Wound packing is a medical procedure involving the gentle filling of a deep wound cavity with sterile gauze or specialized dressing material. This technique may seem counterintuitive since the natural impulse is to close a wound to promote healing. However, for certain deep or infected injuries, leaving the wound open and packing it is medically necessary to ensure proper healing from the inside out.
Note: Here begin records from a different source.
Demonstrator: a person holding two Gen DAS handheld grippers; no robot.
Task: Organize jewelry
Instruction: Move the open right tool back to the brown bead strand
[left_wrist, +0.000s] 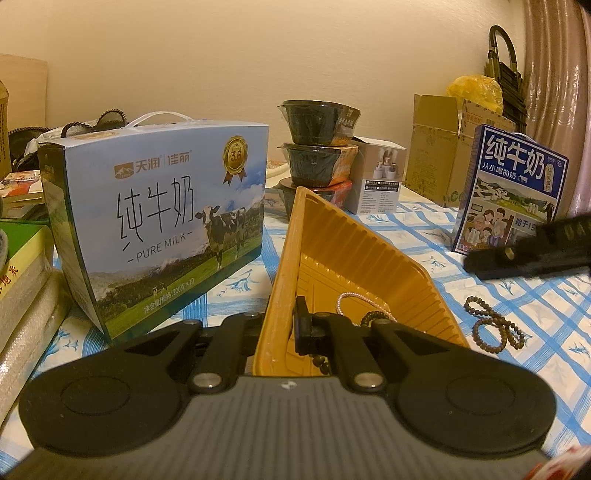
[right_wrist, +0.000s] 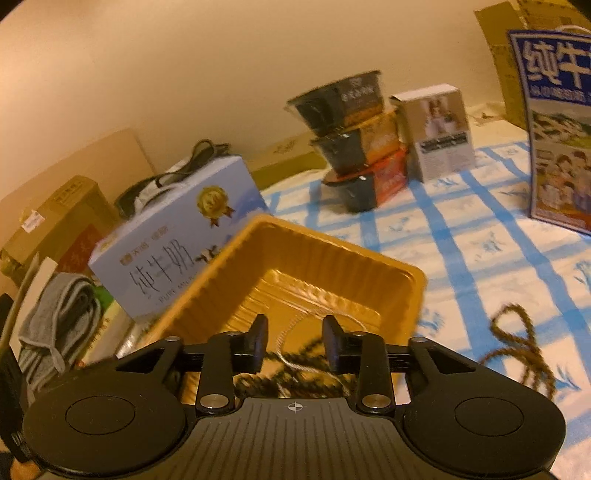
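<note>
Jewelry is lying partly inside the gold plastic tray (left_wrist: 369, 273): a dark bead strand (left_wrist: 373, 317) and a pale pearl strand (left_wrist: 354, 299) are resting on its floor. The left gripper (left_wrist: 280, 325) is pinching the tray's near wall, jaws clamped on it and tilting it up. The right gripper (right_wrist: 295, 343) is hovering over the tray's near end, jaws apart, nothing between them. A second brown bead bracelet (left_wrist: 495, 325) is lying on the checked tablecloth (left_wrist: 517, 295), just beside the tray. Risk, as judged: the thin wall may be slipping or flexing, spilling the strands. Only the left view is showing the tilt and pearls sharply; the blurred right view is showing the tray's far rim. Beyond, a milk carton (left_wrist: 162, 229) and stacked bowls (left_wrist: 317, 147) are standing.
</note>
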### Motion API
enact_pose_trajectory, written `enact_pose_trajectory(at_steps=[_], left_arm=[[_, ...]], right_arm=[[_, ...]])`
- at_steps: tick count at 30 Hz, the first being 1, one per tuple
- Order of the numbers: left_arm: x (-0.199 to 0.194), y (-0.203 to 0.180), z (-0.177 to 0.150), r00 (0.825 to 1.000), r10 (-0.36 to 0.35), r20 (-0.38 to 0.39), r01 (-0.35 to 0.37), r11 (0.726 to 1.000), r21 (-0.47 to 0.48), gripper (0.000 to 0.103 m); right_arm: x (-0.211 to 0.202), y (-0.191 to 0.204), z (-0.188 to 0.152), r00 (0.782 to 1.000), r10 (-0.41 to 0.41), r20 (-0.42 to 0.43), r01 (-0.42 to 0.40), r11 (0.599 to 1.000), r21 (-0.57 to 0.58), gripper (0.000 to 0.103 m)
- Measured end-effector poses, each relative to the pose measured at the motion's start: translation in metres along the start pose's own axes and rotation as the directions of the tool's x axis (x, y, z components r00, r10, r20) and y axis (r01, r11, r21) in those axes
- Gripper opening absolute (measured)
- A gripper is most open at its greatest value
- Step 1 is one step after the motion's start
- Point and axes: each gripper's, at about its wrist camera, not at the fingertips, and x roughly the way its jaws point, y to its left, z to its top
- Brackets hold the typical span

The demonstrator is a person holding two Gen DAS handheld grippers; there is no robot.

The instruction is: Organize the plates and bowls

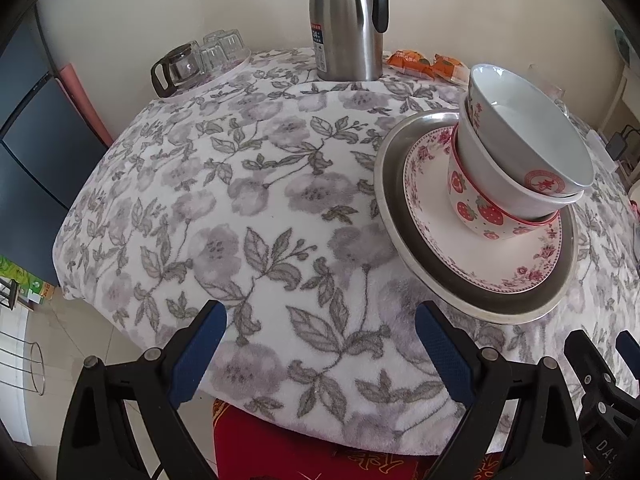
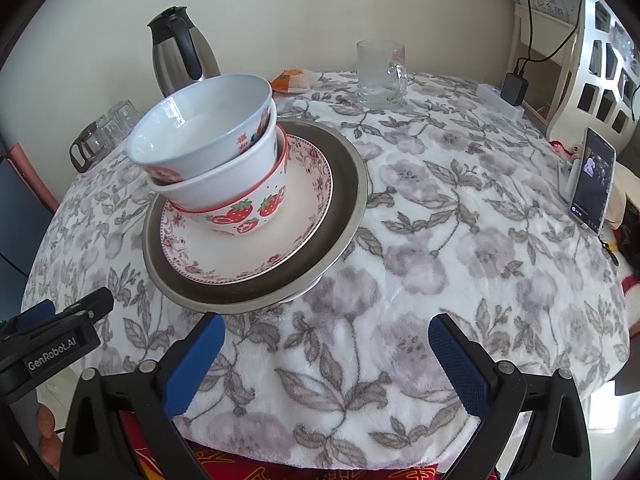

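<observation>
A stack stands on the flowered tablecloth: a metal plate [image 1: 404, 216] [image 2: 344, 196] at the bottom, a pink-flowered plate [image 1: 440, 236] [image 2: 280, 240] on it, then a strawberry bowl [image 1: 476, 208] [image 2: 248, 212], a white bowl [image 1: 488, 160] [image 2: 224, 176] and a top bowl with red marks [image 1: 532, 128] [image 2: 204, 120], nested and leaning. My left gripper [image 1: 320, 328] is open and empty, near the table's front edge, left of the stack. My right gripper [image 2: 326, 340] is open and empty, just in front and right of the stack.
A steel thermos jug [image 1: 346, 20] [image 2: 180, 56] stands at the back. A tray with upturned glasses and a glass pot [image 1: 200, 60] is back left. A glass mug [image 2: 380, 72], orange snack packets [image 1: 424, 64], a phone on a stand [image 2: 592, 180] and a power strip [image 2: 500, 96] are on the right.
</observation>
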Motion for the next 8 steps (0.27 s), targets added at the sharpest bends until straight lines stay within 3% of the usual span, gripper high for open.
enact_pose_trajectory(at_steps=[8], left_arm=[[-0.0004,-0.0009,-0.0005,1.000,0.002,0.002,-0.002,1.000,0.001,0.096]], right_arm=[[0.0001,-0.0009,-0.0001,1.000,-0.003,-0.001,0.003,1.000,0.007,0.103]])
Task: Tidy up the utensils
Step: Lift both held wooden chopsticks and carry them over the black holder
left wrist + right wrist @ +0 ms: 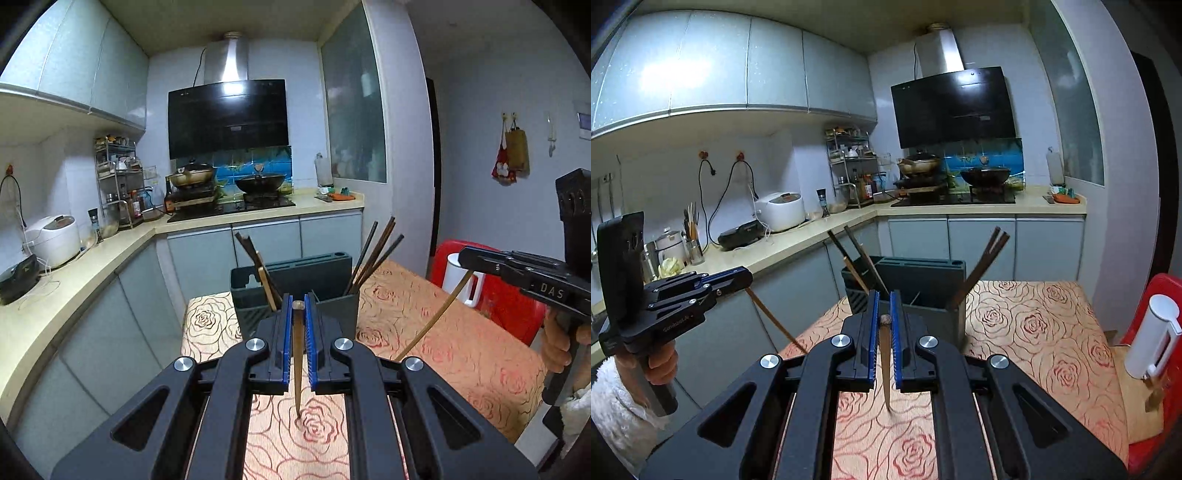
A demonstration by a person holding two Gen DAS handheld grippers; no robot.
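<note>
A rose-patterned beige tablecloth (1034, 325) covers the table. Beside it, a white plastic jug (1154, 339) stands on a red plastic stool (1160, 291). On the pale countertop (820, 229) sit a white rice cooker (781, 210) and a tiered metal spice rack (851, 170). A black glass range hood (955, 105) hangs above two dark woks (984, 175).

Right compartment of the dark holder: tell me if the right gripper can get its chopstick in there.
Probably yes. The right gripper is shut on a chopstick, and the utensil holder stands straight ahead; its right compartment's chopsticks lean aside, leaving room.
</note>
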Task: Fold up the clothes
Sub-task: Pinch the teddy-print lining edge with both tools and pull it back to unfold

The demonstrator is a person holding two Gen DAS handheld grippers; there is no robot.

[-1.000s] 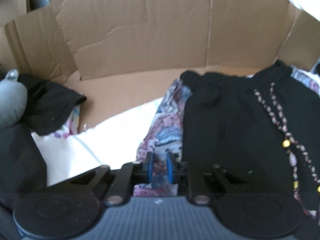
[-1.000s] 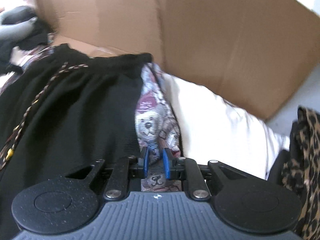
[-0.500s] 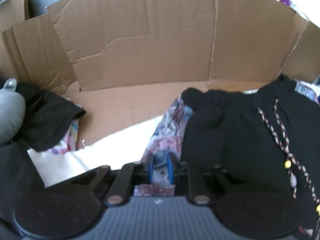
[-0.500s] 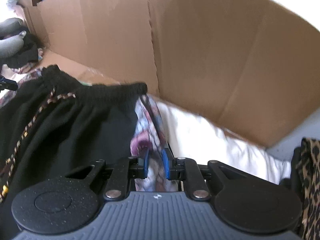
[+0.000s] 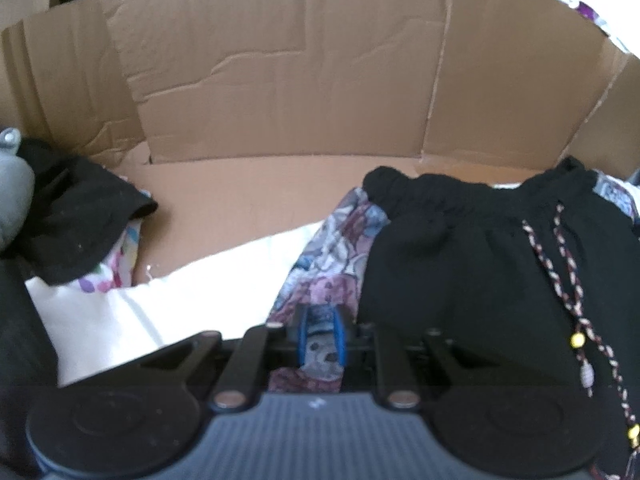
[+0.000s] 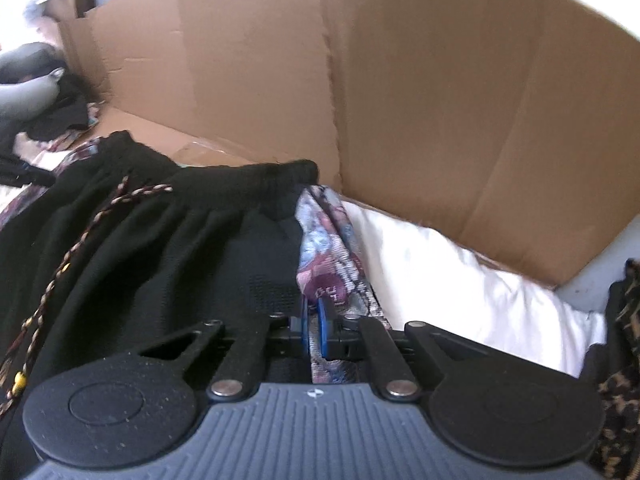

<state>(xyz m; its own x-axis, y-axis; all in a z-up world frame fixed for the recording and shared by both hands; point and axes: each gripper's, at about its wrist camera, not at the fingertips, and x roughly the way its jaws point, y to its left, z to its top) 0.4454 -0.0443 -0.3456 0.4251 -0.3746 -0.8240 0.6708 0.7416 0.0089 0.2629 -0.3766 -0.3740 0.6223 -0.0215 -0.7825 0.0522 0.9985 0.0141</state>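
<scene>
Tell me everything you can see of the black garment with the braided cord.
The black garment looks like soft knit, with a gathered elastic waistband and a braided drawcord carrying yellow beads. It lies spread over the patterned fabric, which shows along both its side edges. Its waistband points toward the cardboard wall.

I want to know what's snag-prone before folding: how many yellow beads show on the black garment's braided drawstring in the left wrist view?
2: one yellow bead midway down the drawstring, another near the frame's lower right edge. More may be hidden.
</scene>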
The Fundamental Goal of Healing by Secondary Intention
Most clean surgical cuts heal by a process called primary intention, where the wound edges are surgically brought together and secured with stitches or staples. This method allows the tissue to heal quickly with minimal scarring. In contrast, deep wounds with significant tissue loss, irregular shapes, or high contamination risk must heal by secondary intention. Healing by secondary intention means the wound is left open to close naturally, gradually filling the defect with new tissue from the base upward. This is the core reason for packing: to ensure that the deeper tissues heal before the surface skin closes. If the outer skin layers were to close prematurely, a cavity or “dead space” would remain beneath the surface, trapping fluid and bacteria. Premature closure can lead to the formation of a painful abscess. The packing material acts as an internal support, preventing the wound edges from sealing over too soon.
How Packing Prevents Infection and Manages Exudate
Deep wounds naturally produce exudate, a fluid composed of water, proteins, white blood cells, and debris, which is a normal part of the inflammatory phase of healing. While this fluid helps clean the wound, excessive pooling creates a warm, nutrient-rich environment where bacteria can multiply rapidly. A primary function of packing is to manage this drainage effectively. The packing material, often a ribbon or strip of gauze, is selected for its ability to absorb or “wick” the exudate away from the wound bed. By filling the dead space, the material prevents the pooling of fluid and blood, which significantly reduces the risk of bacterial colonization and subsequent infection. Some packing materials are even impregnated with antimicrobial agents to actively prevent the growth of pathogens. The physical presence of the packing also serves a mechanical purpose by gently removing debris and dead tissue, a process known as debridement, when the material is changed. As the packing is carefully removed, it lifts away slough and necrotic tissue, maintaining a cleaner wound environment.
Stimulating the Growth of New Tissue
The continuous presence of packing material provides a physical matrix that actively supports the body’s rebuilding phase. This phase involves the formation of granulation tissue, which is a new, highly vascular connective tissue that grows from the base of the wound. Granulation tissue is bright red, moist, and bumpy, serving as the essential foundation for wound repair. The packing material helps maintain a moist environment, which is far more conducive to cell migration and growth than a dry one. Maintaining this optimal moisture balance allows specialized cells, such as fibroblasts, to migrate into the area and produce collagen, the primary structural protein of new tissue. The packing acts as a temporary scaffold that the body uses to build its own permanent tissue. The gentle mechanical tension applied by the packing material and its subsequent removal stimulates the wound bed. This stimulation encourages the formation of new blood vessels, a process called angiogenesis, which delivers oxygen and nutrients to the healing site. The gradual filling of the wound with healthy granulation tissue eventually pushes the edges closer together, leading to wound contraction and eventual closure.
Identifying Wounds That Need Packing
Wound packing is reserved for injuries characterized by depth, the presence of infection, or significant tissue loss. Wounds that penetrate through the skin layers and create a measurable cavity or tunnel require packing. These defects are often the result of abscesses that have been surgically incised and drained, leaving behind a deep, contaminated space.
Wounds commonly requiring packing include:
- Surgical wounds that were initially closed but have opened up, known as dehiscence.
- Traumatic wounds with irregular edges, such as deep puncture wounds, or wounds with gross contamination.
Chronic wounds like advanced pressure injuries (Stage 3 or 4) or diabetic foot ulcers frequently require packing because they are deep and often have underlying dead space. This approach allows for continuous drainage and prevents the contamination from being sealed inside.